SRX

Expand all | Collapse all

How to reserve bandwidth for the IPSec traffic in SRX240 cluster?

Jump to Best Answer
  • 1.  How to reserve bandwidth for the IPSec traffic in SRX240 cluster?

    Posted 09-11-2019 09:06

    Hi guys, 

    I'm facing some issues with the bandwidth usage and it's affecting the performance of the VPN tunnels ending on a SRX240 cluster running JUNOS 12.3X48-D65.1. 

     

    We have a symmetric internet line 50Mbps up/down. I wonder if there is a way to reserve say 25Mbps only for the IPSec VPN traffic. 

     

    Any help would be much appreciated

    Thanks



  • 2.  RE: How to reserve bandwidth for the IPSec traffic in SRX240 cluster?

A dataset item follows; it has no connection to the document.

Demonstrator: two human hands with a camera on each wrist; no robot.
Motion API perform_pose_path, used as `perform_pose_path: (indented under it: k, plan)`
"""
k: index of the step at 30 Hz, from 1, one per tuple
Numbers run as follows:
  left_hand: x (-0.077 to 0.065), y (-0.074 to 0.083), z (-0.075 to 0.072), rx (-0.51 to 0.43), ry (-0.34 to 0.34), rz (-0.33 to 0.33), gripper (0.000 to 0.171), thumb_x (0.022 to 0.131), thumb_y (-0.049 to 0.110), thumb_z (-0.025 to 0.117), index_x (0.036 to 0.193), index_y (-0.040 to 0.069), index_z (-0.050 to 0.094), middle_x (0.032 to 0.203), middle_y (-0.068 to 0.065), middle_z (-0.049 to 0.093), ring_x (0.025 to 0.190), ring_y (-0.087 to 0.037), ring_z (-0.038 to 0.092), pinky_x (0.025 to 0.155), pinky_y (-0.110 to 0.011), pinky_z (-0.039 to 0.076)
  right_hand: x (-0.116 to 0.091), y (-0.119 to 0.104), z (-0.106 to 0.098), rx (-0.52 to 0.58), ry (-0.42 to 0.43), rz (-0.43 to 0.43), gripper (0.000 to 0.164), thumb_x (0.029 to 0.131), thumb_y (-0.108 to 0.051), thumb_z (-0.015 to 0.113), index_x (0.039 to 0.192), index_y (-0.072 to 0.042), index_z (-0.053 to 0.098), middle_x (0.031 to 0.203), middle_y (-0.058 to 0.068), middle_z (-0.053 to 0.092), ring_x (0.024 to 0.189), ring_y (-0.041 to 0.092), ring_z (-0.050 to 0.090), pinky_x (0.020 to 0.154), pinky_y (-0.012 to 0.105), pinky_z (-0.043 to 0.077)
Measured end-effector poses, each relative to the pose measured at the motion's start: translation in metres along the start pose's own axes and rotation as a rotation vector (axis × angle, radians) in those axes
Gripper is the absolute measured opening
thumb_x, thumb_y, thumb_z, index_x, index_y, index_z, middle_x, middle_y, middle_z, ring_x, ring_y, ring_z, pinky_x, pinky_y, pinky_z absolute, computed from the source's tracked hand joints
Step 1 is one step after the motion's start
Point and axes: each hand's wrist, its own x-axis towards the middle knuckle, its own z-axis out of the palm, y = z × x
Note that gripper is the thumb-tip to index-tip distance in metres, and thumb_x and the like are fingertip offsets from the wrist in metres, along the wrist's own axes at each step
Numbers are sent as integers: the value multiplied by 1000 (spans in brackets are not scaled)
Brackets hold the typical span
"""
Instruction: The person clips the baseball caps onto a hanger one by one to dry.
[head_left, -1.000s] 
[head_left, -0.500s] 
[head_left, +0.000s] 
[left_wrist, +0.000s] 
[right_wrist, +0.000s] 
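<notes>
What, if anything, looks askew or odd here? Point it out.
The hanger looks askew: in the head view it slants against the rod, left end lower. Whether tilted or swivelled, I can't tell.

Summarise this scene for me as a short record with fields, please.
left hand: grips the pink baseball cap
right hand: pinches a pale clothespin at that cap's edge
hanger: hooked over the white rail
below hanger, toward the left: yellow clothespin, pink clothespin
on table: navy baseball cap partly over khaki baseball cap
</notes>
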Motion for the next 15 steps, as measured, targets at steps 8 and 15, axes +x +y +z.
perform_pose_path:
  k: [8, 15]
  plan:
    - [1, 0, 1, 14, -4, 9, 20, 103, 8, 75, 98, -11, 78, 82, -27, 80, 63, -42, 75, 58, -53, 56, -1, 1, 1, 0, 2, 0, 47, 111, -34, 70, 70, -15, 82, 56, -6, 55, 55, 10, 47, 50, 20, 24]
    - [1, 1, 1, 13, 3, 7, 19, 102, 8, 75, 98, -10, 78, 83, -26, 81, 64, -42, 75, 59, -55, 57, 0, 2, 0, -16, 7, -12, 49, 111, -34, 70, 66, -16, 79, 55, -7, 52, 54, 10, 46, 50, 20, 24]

    Posted 09-11-2019 09:16

    You may configure COS to prioritize outgoing VPN traffic. Please follow this KB for example config: https://kb.juniper.net/InfoCenter/index?page=content&id=KB25847&cat=TRAFFIC_ENGINEERING&actp=LIST

     

     



  • 3.  RE: How to reserve bandwidth for the IPSec traffic in SRX240 cluster?

    Posted 09-11-2019 09:39

    Hi Nellikka, 

    In my case, which protocol should I pick? ESP?

    Also, which queue?

     

    BR



  • 4.  RE: How to reserve bandwidth for the IPSec traffic in SRX240 cluster?

    Posted 09-11-2019 22:20

    Match the actual traffic going through the tunnel and you may use assured forwarding or expedited forwding queue or create a custom one.

     

     



  • 5.  RE: How to reserve bandwidth for the IPSec traffic in SRX240 cluster?

    Posted 09-12-2019 00:31

    I don't understand what do you mean. My questions at this point are quite specific, which protocol to use for IPsec VPN tunnels, and which queue to set, as i didn't understand it in the KB

     

    Thanks



  • 6.  RE: How to reserve bandwidth for the IPSec traffic in SRX240 cluster?
    Best Answer

    Posted 09-12-2019 01:30

    Please try this config:

     

    set firewall family inet filter VPN-cos term T1 from source-address 10.100.11.0/24 <-----------Site-A LAN Address
    set firewall family inet filter VPN-cos term T1 from destination-address 10.100.22.0/24 <------- Site-B LAN address
    set firewall family inet filter VPN-cos term T1 then forwarding-class assured-forwarding
    set firewall family inet filter VPN-cos term T1 then accept
    set firewall family inet filter VPN-cos term T1 then count VPN-Traffic
    set firewall family inet filter VPN-cos term default then accept

     

    set interfaces ge-0/0/0 unit 0 family inet filter input VPN-cos <------ Site-A Lan facing interface

    set class-of-service schedulers af-vpn transmit-rate percent 25
    set class-of-service schedulers af-vpn buffer-size percent 25
    set class-of-service schedulers af-vpn priority medium-high
    set class-of-service scheduler-maps af-vpn-map forwarding-class assured-forwarding scheduler af-vpn

     

    set interfaces ge-0/0/1 per-unit-scheduler
    set class-of-service interfaces ge-0/0/1 unit 0 scheduler-map af-vpn-map <------- ISP facing interface

     

    show firewall <-- Verify the hitcount
    show interface ge-0/0/1 extensive | find "Queue counters:" <------- verify counters in Assured forwarding queue

     

     



  • 7.  RE: How to reserve bandwidth for the IPSec traffic in SRX240 cluster?

    Posted 09-12-2019 07:58

    Many thanks!!



  • 8.  RE: How to reserve bandwidth for the IPSec traffic in SRX240 cluster?

    Posted 09-12-2019 00:49

    Trasgu,

     

    see: https://forums.juniper.net/t5/SRX-Services-Gateway/SRX340-Prioritize-VPN-traffic/td-p/463511

     

    Because your goal is only to prioritize the VPN traffic and not what goes inside the VPN I believe you can use a multifield-classifier as stated on that post by mrojas and match ESP traffic between the two IPsec peers. Put that traffic on a specific forwarding-class and map it to a queue where you give 50% of the 50Mbps.